Cette intervention intervient dans un contexte de crispation croissante entre Israël, l’Iran et leurs alliés respectifs, sur fond d’inquiétudes liées au programme nucléaire iranien et aux affrontements indirects via des groupes armés régionaux. Les signaux d’alerte se multiplient : préparatifs militaires, évacuations diplomatiques et mobilisation de systèmes de défense.
Le chef de l’ONU a insisté sur la nécessité absolue de privilégier la voie diplomatique : « Une paix durable ne peut être obtenue que par des moyens pacifiques ». Un message qui vise à freiner la dynamique d’escalade et à rappeler le cadre du droit international à un moment où la logique de dissuasion militaire semble reprendre le dessus.
À New York, plusieurs délégations ont appuyé cet appel, craignant qu’une confrontation directe n’entraîne un embrasement régional du Liban au Golfe avec des conséquences mondiales, notamment sur l’énergie, la sécurité maritime et les équilibres stratégiques.
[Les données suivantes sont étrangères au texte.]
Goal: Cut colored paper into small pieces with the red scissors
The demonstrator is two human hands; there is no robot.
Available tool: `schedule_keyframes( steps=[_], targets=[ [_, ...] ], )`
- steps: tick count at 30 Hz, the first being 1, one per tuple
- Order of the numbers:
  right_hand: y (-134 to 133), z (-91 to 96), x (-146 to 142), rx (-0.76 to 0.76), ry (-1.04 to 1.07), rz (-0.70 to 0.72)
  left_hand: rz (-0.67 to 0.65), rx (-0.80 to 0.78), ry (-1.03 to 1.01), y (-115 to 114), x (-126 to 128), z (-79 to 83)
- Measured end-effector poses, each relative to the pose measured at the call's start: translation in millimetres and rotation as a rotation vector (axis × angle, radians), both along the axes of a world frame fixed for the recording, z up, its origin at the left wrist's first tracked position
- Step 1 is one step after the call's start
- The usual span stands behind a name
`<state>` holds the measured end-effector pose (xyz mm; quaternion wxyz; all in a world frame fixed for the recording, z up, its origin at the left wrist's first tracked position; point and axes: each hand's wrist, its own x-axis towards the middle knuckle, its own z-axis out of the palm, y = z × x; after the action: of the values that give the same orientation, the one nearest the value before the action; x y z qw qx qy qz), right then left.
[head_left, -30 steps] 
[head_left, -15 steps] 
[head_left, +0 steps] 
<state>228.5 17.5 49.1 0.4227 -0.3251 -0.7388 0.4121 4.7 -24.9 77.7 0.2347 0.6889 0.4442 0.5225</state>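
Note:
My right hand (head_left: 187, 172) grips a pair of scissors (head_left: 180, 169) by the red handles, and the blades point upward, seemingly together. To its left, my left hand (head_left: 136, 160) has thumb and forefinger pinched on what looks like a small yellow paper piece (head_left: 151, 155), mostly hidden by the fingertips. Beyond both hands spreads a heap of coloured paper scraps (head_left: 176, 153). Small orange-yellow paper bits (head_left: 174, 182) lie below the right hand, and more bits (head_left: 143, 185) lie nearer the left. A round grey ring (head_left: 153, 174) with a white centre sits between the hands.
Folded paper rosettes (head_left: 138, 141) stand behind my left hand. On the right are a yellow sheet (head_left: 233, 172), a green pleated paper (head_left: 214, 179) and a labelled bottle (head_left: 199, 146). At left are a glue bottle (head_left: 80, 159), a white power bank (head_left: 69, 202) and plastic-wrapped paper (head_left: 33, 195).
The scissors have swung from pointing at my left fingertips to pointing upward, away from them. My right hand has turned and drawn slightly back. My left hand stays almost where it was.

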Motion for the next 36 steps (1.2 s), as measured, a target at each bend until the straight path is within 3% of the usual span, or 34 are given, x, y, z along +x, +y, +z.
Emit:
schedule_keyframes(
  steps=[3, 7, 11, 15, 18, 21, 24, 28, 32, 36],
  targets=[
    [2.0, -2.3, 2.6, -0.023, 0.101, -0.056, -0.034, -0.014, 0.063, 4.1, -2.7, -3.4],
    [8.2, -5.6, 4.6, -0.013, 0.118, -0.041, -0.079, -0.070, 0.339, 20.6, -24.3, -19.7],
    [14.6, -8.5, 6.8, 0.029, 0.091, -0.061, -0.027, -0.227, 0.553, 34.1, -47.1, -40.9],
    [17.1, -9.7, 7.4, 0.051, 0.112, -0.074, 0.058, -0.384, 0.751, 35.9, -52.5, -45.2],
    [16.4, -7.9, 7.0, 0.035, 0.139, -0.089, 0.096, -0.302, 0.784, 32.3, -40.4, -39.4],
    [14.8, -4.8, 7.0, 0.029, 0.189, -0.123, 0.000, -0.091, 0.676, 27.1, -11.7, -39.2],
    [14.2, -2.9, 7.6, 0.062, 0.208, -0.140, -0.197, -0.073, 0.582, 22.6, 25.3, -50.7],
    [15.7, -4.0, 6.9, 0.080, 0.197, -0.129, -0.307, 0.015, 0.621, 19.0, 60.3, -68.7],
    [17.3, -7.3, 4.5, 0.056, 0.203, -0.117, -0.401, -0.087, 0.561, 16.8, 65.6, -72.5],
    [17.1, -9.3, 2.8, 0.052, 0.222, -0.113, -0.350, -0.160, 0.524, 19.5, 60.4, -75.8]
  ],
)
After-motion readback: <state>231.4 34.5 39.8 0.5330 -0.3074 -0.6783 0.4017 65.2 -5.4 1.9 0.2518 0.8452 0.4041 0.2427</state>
L’ONU redoute surtout une spirale de représailles difficile à contenir une fois déclenchée.
En filigrane, l’avertissement de Guterres traduit la préoccupation centrale du multilatéralisme : éviter qu’un conflit localisé ne devienne systémique. Dans une région saturée d’armes, d’alliances croisées et de rivalités idéologiques, l’hypothèse d’une guerre élargie ne relève plus seulement de la spéculation stratégique, mais d’un risque immédiat.